Look at that last artist's rendering of the windmills if bulit at Town Center. Don't they liven up the drabness somewhat?
So -- Why not do that? It probably would cost less and be useful, reason enough for this Council to avoid it. Go useless "community center" instead.
Now this -
REFERENDUM, REFERENDUM, REFERENDUM, REFERENDUM, REFERENDUM, REFERENDUM, REFERENDUM, REFERENDUM, REFERENDUM, REFERENDUM, REFERENDUM, REFERENDUM, REFERENDUM, REFERENDUM, REFERENDUM, REFERENDUM, REFERENDUM, REFERENDUM, REFERENDUM, REFERENDUM, REFERENDUM, REFERENDUM, REFERENDUM, REFERENDUM, REFERENDUM, REFERENDUM, REFERENDUM, REFERENDUM, REFERENDUM, REFERENDUM, REFERENDUM, REFERENDUM, REFERENDUM, REFERENDUM, REFERENDUM, REFERENDUM, REFERENDUM, REFERENDUM, REFERENDUM, REFERENDUM, REFERENDUM, REFERENDUM, REFERENDUM, REFERENDUM, REFERENDUM, REFERENDUM, REFERENDUM, REFERENDUM, REFERENDUM, REFERENDUM, REFERENDUM, REFERENDUM, REFERENDUM, REFERENDUM, REFERENDUM, REFERENDUM, REFERENDUM, REFERENDUM, REFERENDUM, REFERENDUM, REFERENDUM, REFERENDUM, REFERENDUM, REFERENDUM, REFERENDUM, REFERENDUM, REFERENDUM.
There.
Kurt, the last guy didn't have one and acted as if the word were nuanced and a total mystery to him because he wanted his Norman castle more than he wanted to be fair.
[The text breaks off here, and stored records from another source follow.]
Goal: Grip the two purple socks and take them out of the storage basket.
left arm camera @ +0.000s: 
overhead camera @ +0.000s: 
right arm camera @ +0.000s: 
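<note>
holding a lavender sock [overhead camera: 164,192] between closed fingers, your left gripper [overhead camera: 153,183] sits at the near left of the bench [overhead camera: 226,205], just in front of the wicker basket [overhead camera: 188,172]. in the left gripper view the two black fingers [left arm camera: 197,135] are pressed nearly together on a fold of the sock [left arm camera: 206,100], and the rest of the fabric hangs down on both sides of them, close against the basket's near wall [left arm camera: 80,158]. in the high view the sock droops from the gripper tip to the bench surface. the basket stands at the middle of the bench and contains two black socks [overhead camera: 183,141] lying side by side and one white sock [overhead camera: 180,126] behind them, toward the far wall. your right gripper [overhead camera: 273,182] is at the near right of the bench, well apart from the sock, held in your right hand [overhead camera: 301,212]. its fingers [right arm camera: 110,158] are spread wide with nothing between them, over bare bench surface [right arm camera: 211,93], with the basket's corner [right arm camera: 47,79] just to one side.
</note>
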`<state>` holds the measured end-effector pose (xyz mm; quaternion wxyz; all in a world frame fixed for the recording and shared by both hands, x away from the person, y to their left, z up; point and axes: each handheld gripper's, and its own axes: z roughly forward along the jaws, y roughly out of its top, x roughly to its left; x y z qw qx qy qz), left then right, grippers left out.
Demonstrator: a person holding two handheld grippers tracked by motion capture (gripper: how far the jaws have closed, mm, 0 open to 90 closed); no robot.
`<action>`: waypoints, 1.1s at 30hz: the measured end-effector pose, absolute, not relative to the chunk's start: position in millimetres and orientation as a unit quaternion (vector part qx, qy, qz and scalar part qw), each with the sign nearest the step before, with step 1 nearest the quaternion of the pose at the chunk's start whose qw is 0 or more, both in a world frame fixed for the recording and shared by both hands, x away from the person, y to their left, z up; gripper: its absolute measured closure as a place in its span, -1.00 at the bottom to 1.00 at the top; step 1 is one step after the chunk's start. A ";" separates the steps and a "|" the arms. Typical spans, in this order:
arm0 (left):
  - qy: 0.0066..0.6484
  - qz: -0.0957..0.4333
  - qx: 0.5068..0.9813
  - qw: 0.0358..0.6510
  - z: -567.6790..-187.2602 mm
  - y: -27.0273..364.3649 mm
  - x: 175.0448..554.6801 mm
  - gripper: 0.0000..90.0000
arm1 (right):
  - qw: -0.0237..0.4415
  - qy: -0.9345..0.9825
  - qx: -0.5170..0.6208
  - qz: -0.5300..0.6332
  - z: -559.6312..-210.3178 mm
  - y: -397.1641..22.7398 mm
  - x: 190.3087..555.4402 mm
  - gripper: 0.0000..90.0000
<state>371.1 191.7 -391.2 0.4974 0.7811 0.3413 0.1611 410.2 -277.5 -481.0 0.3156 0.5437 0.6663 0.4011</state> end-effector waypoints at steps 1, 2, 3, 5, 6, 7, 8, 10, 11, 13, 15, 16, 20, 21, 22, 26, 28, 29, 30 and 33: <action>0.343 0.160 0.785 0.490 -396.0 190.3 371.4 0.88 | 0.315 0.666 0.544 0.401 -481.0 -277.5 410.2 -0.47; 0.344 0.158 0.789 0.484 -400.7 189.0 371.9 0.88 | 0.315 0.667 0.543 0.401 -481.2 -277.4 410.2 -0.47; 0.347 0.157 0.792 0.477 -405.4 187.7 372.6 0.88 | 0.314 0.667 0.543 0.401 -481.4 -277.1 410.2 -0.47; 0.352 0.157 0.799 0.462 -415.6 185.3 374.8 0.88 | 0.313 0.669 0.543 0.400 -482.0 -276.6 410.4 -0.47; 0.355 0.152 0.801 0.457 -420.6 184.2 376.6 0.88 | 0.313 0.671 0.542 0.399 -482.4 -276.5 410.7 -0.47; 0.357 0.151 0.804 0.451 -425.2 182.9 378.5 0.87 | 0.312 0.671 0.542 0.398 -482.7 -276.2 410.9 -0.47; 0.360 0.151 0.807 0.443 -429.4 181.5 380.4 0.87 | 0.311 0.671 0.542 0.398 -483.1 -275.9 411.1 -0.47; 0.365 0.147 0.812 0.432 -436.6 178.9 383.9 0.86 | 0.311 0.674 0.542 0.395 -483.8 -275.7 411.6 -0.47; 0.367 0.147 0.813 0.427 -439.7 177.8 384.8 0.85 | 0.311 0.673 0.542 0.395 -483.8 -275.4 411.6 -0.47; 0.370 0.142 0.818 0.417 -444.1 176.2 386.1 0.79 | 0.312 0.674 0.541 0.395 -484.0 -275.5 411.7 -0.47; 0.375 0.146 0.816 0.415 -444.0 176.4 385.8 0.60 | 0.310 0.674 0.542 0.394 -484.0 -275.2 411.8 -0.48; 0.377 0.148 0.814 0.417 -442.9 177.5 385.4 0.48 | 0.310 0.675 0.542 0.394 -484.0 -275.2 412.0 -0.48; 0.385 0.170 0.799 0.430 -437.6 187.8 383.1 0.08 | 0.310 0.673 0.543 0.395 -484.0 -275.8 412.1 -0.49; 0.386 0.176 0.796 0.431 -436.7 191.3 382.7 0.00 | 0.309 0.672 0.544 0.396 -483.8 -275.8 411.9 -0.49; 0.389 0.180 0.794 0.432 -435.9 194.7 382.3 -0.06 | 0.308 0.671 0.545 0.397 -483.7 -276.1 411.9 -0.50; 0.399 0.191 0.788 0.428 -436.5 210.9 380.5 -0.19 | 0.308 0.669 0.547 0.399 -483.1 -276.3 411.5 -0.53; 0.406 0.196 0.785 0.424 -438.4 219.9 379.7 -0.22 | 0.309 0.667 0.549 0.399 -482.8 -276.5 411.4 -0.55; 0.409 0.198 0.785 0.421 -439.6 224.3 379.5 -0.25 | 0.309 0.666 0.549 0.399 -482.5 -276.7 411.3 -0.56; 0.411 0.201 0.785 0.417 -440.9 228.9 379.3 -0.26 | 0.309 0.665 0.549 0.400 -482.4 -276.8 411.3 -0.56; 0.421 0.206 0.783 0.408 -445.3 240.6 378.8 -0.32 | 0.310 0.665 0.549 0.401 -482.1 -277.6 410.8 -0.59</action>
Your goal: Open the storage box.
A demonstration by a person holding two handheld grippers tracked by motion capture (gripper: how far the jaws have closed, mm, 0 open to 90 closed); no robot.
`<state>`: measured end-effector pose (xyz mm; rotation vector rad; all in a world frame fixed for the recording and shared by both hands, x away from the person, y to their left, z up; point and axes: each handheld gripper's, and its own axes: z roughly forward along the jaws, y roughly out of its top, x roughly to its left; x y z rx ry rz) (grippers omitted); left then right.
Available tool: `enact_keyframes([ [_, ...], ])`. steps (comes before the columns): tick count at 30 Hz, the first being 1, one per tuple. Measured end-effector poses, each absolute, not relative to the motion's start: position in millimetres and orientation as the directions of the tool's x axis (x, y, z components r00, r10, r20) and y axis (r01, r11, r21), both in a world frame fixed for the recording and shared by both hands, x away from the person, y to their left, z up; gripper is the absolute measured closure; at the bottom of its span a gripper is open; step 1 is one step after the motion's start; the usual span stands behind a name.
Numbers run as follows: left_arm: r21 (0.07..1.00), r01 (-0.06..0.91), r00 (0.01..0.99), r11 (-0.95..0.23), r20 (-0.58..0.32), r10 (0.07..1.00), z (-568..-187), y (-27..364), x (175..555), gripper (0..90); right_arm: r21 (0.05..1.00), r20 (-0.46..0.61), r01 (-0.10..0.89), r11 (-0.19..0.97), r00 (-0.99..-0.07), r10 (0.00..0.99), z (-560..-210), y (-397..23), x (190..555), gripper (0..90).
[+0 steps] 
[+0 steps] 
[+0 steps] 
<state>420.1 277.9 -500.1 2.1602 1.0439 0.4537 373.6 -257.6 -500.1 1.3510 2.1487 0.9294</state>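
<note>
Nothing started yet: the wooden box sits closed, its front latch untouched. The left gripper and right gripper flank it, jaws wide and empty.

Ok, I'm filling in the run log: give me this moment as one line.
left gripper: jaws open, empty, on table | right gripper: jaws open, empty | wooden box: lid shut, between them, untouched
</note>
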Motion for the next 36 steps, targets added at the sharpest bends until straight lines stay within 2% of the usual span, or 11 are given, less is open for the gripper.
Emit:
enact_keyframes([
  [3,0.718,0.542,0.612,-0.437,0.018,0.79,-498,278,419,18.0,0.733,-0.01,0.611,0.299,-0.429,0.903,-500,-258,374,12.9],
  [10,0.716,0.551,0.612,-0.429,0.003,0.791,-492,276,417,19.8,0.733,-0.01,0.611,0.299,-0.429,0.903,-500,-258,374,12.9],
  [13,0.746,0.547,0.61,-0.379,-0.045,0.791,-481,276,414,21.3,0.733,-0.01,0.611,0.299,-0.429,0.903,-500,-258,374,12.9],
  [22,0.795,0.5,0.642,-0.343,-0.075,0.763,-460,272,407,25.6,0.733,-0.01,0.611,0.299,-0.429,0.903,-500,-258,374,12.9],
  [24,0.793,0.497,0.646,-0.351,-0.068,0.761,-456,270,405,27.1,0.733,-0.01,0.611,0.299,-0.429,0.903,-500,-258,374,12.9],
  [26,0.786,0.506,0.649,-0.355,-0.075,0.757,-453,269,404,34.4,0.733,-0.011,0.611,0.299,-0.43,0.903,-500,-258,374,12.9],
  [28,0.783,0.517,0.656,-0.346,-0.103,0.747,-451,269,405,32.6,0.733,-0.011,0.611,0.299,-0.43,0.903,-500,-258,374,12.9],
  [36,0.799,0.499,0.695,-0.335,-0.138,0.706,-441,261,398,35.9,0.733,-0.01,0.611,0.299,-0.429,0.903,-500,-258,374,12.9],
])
Nineteen million dollars later there's the castle, dead Nedegaard, dead Renne, six-figure Swiss bank accounts stashed away, indicted bankers up in North Branch, and Ben Dover the Ramsey taxpayer on a pedestal across the street from the castle.
The last guy, Kurt, had co-conspirators aka councilmembers, and the sweep is not finished until this November, but --- please let it be an election issue, let it stay an open question until then, put a referendum - fairly worded - cost to us fully disclosed, if you would, on the November ballot, no special election required.
If it's an election ballot issue, think how people will feel, puzzled because it's not being done to them, but in meaningful consultation with them.
Not the normal smoke, the normal mirrors, but meaningful.
And I pledge, if there's a cogent and sensible referendum fully disclosing what it will cost taxpayers atop all the other stuff, and if enough idiots vote for it, then I will shut up and say majority rule still is a good thing if the ballot's fairly worded.
BIG IF.
The last time there was a quasi-Referendum, "Would you like nice shoppes and restaurants," and people generally said, sounds okay, sounds like private money at risk, and then there was millions of public dollars spent, lego land, the palace, the ramp in the middle of nowhere, "For Lease" as the commercial node chief tenant, and - oh - no restaurants. None to speak of. The closest thing Town Center ever had to a Restaurant was the Burger King, there before the dream began, and the Town Center traffic engineering killed it dead.
SOP in Ramsey is the cramdown.
Try this, however --- Let's think Obama, Change We Can Believe In.
Believe it if/when we see it, after all it's Ramsey we're discussing.
Kurt - the focus groups are fine, hold a few, hold a lot, hold focus groups until even whoever the officials are pushing this brain fart are tired of focus groups, just don't bias them the way the last guy before you, Kurt, loved to bias things.
That insulting disdainful way of The Town Center Task Force, choose between the red toy car or the blue toy car, the Calthorpe drawing with a grid of streets and humungo amount shared wall dense housing, or the Calthorpe drawing with spoke streets and radial cross streets and the humungo amount of shared wall dense housing, laid out differently - be less disdainful, please.
Even, even ---- Be fair. Huh? Could you? Would you?
It's hard to buck a Ramsey tradition, I understand that but - be fair.
Launch a new way of doing things. The Kurt Ulrich be fair way.
Put it to a voter-taxpayer referendum. What's the cost to you Ms. Voter, what's the perceived benefit for you Mr. Voter, and then let the folks decide.